In Covid-19 infections, the immune system produces inflammatory cytokines in response to virus infection and the inflammatory response can be overaggressive and result in widespread tissue damage, septic shock and multi organ failure. We know that several gut bacteria affect inflammatory cytokines and other enzymes that cause inflammation. We also know that the Covid-19 virus can be found in fecal samples, showing us that there is involvement of the GI tract. (Note: This does NOT mean you get Covid by eating) There is a known connection between the lungs and the gut via the bloodstream with immune function.

These researchers found that patients hospitalized with Covid were depleted in gut bacteria such as Faecalibacterium prausnitzii and Eubacterium rectale and other bifidobacterial species known to prevent inflammation.

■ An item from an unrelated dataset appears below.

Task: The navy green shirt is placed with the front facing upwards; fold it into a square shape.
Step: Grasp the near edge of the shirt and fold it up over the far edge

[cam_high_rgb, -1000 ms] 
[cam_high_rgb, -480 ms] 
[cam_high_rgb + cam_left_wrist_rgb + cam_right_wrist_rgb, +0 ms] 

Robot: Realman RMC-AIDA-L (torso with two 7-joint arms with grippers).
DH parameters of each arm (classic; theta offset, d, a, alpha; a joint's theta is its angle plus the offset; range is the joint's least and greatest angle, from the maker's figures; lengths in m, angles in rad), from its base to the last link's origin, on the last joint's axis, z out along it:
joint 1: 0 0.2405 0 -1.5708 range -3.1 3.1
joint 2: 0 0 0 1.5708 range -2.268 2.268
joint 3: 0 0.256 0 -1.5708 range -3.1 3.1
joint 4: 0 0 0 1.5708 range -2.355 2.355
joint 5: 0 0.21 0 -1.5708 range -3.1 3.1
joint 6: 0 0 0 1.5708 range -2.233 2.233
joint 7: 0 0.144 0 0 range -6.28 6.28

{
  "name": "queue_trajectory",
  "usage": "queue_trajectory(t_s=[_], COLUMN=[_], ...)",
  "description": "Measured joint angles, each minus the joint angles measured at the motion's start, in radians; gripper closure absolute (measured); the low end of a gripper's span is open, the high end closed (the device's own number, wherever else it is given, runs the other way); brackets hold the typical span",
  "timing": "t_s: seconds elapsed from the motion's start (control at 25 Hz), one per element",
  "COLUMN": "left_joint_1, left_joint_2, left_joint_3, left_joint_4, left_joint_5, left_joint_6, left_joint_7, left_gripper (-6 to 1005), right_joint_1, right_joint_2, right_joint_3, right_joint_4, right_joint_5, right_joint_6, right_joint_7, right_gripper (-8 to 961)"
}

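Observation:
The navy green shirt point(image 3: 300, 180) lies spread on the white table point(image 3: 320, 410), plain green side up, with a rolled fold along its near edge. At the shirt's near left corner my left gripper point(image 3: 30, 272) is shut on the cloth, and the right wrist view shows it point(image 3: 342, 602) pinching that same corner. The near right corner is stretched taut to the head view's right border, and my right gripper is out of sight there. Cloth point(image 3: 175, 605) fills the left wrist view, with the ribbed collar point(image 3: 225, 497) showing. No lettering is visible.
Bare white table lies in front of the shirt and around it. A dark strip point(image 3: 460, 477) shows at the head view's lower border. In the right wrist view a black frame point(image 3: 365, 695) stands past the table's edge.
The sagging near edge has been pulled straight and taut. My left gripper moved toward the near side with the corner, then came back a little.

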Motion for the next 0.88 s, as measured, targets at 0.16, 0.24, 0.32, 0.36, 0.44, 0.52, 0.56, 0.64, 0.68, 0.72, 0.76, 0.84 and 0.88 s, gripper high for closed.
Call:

There was a correlation with the disordered microbiome and the severity of infection and elevated blood markers of inflammation.

So what can we do with this information? Diet, environment and genetics all play a role in shaping our gut microbiome which can influence immunity. We should be doing all we can with diet to improve our own gut bacteria. Fiber is the key here and eating foods with whole grains, legumes, fruits and vegetables. High fiber diets are anti-inflammatory and actually enhance the action of antiviral and immunosuppressive drug therapies. These complex carbohydrates are soluble and are fermented by certain species of intestinal bacteria, producing several metabolites that actively reduce inflammation. They can affect the bone marrow and TH2 effector cells in the lungs.

In summary; eat a diet of mainly fruits, vegetables, wholegrain, plant oils and fish. Have low alcohol consumption and avoid high-sat fatty foods, refined sugar, red meat and sugar containing beverages. These are called Prebiotics and this is how you create a healthy microbiome.

At this time no specific supplement probiotics have been shown to prevent or treat Covid-19. Studies are ongoing about the role of probiotics and Covid. Probiotics are a huge industry but the evidence is still out. We can immediately affect our microbiome by what we eat, stopping smoking and exercising. That has scientific evidence for making sure the right bacteria are inside us.